A few random thoughts I've had today:
Four months ago, this week, I found out about my new little friend and knew that surgery - and a life changing experience - was in my immediate future. My mind reels at how quickly (and how slowly) time has passed this year. It has been the best of times and the worst of times. - But even at it's worst, I wouldn't trade it for the world.

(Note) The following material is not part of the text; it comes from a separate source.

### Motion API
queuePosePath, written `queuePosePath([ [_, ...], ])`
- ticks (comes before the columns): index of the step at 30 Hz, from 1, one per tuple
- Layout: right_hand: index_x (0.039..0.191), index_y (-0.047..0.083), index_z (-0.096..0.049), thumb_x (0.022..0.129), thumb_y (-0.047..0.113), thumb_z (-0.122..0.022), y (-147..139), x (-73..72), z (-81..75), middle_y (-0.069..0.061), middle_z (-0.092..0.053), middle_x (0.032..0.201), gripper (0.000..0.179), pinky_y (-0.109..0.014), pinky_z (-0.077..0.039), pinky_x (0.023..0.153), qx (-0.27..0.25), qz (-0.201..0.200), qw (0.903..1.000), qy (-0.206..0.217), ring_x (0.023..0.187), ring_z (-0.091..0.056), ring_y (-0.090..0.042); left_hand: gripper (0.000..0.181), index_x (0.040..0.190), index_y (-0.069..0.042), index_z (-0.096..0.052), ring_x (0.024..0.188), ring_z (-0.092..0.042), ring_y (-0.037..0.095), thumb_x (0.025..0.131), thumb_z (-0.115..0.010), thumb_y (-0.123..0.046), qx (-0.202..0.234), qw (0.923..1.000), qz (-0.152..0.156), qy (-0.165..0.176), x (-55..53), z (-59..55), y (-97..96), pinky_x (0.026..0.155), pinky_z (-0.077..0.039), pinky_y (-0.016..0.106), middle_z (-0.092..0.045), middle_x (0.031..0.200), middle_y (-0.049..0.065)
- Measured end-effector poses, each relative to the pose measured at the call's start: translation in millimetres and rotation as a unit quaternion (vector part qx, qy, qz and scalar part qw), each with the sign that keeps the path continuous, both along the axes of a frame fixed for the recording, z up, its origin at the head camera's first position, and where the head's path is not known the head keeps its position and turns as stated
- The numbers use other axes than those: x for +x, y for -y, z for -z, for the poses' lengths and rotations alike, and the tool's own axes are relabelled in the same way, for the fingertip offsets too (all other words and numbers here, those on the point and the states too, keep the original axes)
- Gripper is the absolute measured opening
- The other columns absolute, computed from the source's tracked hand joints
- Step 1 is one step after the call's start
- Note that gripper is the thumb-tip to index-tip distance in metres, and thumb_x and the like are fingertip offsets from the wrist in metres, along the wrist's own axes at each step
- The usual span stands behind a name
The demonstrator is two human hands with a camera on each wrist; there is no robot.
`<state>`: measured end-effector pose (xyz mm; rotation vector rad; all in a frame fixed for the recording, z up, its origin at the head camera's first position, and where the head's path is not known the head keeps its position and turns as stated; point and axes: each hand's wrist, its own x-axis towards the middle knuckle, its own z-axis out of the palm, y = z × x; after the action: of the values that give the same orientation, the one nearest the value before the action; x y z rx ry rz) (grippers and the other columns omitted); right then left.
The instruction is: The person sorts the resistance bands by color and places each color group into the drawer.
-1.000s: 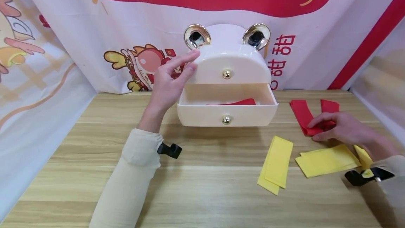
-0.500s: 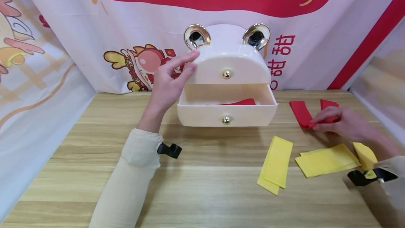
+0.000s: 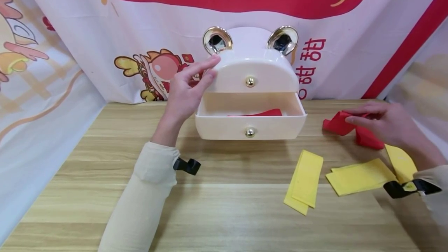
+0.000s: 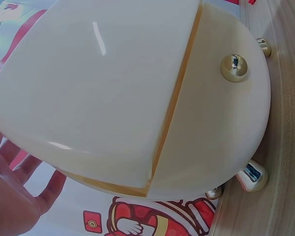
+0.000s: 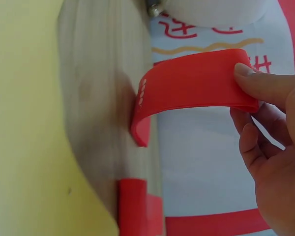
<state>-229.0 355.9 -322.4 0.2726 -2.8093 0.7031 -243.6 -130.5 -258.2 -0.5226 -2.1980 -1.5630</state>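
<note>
My right hand (image 3: 392,123) pinches one end of a folded red strip (image 3: 340,123) between thumb and fingers. In the right wrist view this soft strip (image 5: 191,83) bends down, its far end at the table. Another red strip (image 3: 367,138) lies under the hand. My left hand (image 3: 187,92) touches the left side of a glossy white drawer box (image 3: 269,71) with extended fingers, plain also in the left wrist view's hand (image 4: 19,189). The box's lower drawer (image 3: 224,128) is pulled out, with a red piece (image 3: 269,112) inside; the upper drawer is closed.
Two overlapping yellow strips (image 3: 308,180) lie right of centre on the wooden table (image 3: 224,213). More yellow strips (image 3: 364,176) lie farther right, one curved piece (image 3: 400,162) near my right wrist. A printed curtain (image 3: 157,22) hangs behind the box.
My right hand has taken hold of a red strip and raised its near end, moving slightly away from me. The left hand and the box have stayed put.
</note>
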Motion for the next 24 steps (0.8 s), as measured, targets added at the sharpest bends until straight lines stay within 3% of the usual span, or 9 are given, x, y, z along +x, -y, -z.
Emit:
queuePosePath([
  [6, 0.124, 0.014, -0.078, 0.096, 0.036, -0.080, 11, 4.8, -13.6, -0.010, -0.076, 0.103, 0.035, -0.024, -0.050, 0.054, -0.022, 0.019, 0.9995, -0.007, 0.076, -0.057, -0.004, 0.034, 0.138, -0.027, -0.072, 0.140, -0.058, 0.005, 0.105, -0.068, -0.031, 0.001, 1.0000, -0.002, 0.005, 1.4, -2.0, -0.6, 0.100, -0.057, 0.025, -0.064, 0.151, -0.014],
  [10, 0.121, 0.014, -0.079, 0.096, 0.034, -0.081, 17, 10.5, -23.4, 0.018, -0.070, 0.089, 0.032, -0.024, -0.048, 0.051, -0.033, 0.011, 0.9988, -0.033, 0.073, -0.057, -0.006, 0.034, 0.138, -0.026, -0.072, 0.141, -0.058, 0.005, 0.105, -0.069, -0.030, 0.004, 0.9999, -0.002, 0.010, 1.5, -2.3, -1.3, 0.100, -0.057, 0.026, -0.064, 0.152, -0.013],
  [14, 0.123, 0.011, -0.079, 0.096, 0.028, -0.080, 25, 16.9, -32.4, 0.038, -0.060, 0.084, 0.032, -0.015, -0.048, 0.055, -0.048, -0.007, 0.9977, -0.048, 0.074, -0.058, -0.002, 0.034, 0.139, -0.026, -0.072, 0.142, -0.057, 0.005, 0.105, -0.069, -0.031, 0.004, 0.9999, -0.002, 0.013, 1.8, -2.2, -1.8, 0.100, -0.057, 0.027, -0.063, 0.152, -0.013],
  [24, 0.119, 0.014, -0.082, 0.088, 0.007, -0.086, 59, 37.2, -54.0, 0.040, -0.063, 0.093, 0.031, -0.004, -0.047, 0.065, -0.053, -0.071, 0.9904, -0.106, 0.079, -0.060, 0.008, 0.034, 0.139, -0.027, -0.072, 0.140, -0.057, 0.004, 0.105, -0.068, -0.031, -0.002, 1.0000, -0.003, 0.005, 0.2, -0.5, -0.6, 0.102, -0.058, 0.029, -0.064, 0.151, -0.014],
])
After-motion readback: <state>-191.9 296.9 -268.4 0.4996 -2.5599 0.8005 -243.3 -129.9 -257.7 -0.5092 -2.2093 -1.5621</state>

I'm really glad that there have always been doctors and narcotics involved when my body has known severe circumstances and extreme pain. I passed not one, but two, grizzly accidents on my way home from work tonight. My heart always goes out to the people I see standing, sitting - or, worst case scenario, on a gurney - at the side of the road, beside their crumpled car. I'm so grateful that I've never been in a real accident. (I mean, sure, I drove into Bashas when I was in high school. And there was the incident where I hit the guy riding the bike. And that cat. And the four dogs. (Just one at a time. Over the course of 20+ years.) And that time that Julie was driving and we were hit and run and I ended up having the mother of all bruises across my chest/abdomen from getting thrown against the shoulder strap. But I haven't ever been in a real, serious accident.) Today, I realized that even though my body has known serious pain and has had to heal from surgeries that I wouldn't wish on anyone, there has always been a level of control in what happened to me. ... Okay, not with the cancer happening. There's no controlling THAT (trust me, I've tried - and it can't be done), but there has always been control in scheduling a surgery. ... There has always been anesthesia. I have always had a skilled physician cutting into my body. There has been control, in that I knew what I was going into and have had an opportunity to make some sort of peace with that before I went under the knife. I have never had a bone broken on impact, or had to deal with the sight of my own blood while I wanted for an emergency response team to arrive. I have never had to comfort children or other passengers, telling them that someone will come and it will be alright. I don't have flashbacks or horrible memories of an auto accident that hurt my body and changed my life. ... I know some people may think I sound nutty, but tonight I am so grateful that it was cancer that wrecked my body and not a car. I'm grateful for the very small element of control I have had in choosing to undergo surgery, for the trust I have always been able to have in my surgeons, for anesthesia that I know will keep me out while the worst is done to my body. Call me cuckoo, but I would take cancer over a car wreck.
I wish ice cream cones had more nutritional content.
There is a mosquito in my apartment. He's been here for almost a week now. (Do you love that I assign the male pronoun to a bug? Sorry about that, Men of the World. I love you, I really do. But bugs - and, oddly, electronics - are male in my book.) I keep seeing him flying around. He lands on my mirror or on the wall in front of me every morning when I'm putting my makeup on. I'm too slow (and, sadly, too weak) to kill him. (I tried, the first few days I saw him. But I kept missing him, and the effort was wearing me out, so I stopped.) I saw him on my blinds this morning and thought maybe he was dead. Nope, he was just asleep. ... I have no idea how he's surviving in here without any food, but he is. I am the only living creature - other than the bug - in my apartment, and he hasn't tried to bite me even one time. I don't know how much longer the bug and I can continue to co-habitate, but he's not biting me and I'm too slow to kill him, so I think I may have a de facto roommate in the making.
What am I gonna watch when I get to the end of Blue Bloods, season 2? Any ideas? ... I'm fresh out.
I actually won something today! (This is something that hardly ever happens in my life, so I'm pretty excited.) My friend Brenda makes handmade candies (chocolate truffles that a person would D-I-E for!). She was running a promotion yesterday that every order that went in before midnight would be entered in a drawing to win $30 of handmade caramels. ... People, I won. She will be in town this weekend and I'll get to collect. I'm super psyched! Note: I will be eating all of these caramels in the next week, before I have to have my wisdom teeth out and lose the ability to open my mouth. Timing is everything and the Universe loves me. Hallelujah and amen!
The lower left side of my back has been cramping up a lot this week. I can't help but think that it can't be normal to have "kidney pain" in an area where there's no longer a kidney. I'm not sure what that's all about. My guess is scar tissue, since I know that they cleared that side of my body back in June. ... My next scan is five weeks from today. Cross your fingers it's just some really pointy, aggravated scar tissue that's poking me in the back.
I am too tired to bend over and paint my toenails. (And that, my friends, is a very sad and pathetic state of tiredness.)
It turns out that "All is well in Zion" is a Mormon saying, and not universally known. Note to self: When you're going to go off on a rant, you want to choose your words wisely, as a rant loses something in the translation when you have to translate it.
Ativan is my best friend.
Hair cutting is addicting. I whacked 6 inches off my hair on Saturday, and I've been fighting myself on a daily basis not to chop more of it off. (Seriously, I have moved my scissors in an effort to hide them from myself.)
I still can't wear heels; but I can walk down the stairs without holding the railing, I can carry a full load of laundry all by myself and I can lift a gallon of milk. They may be baby steps, but I'm glad I can take them.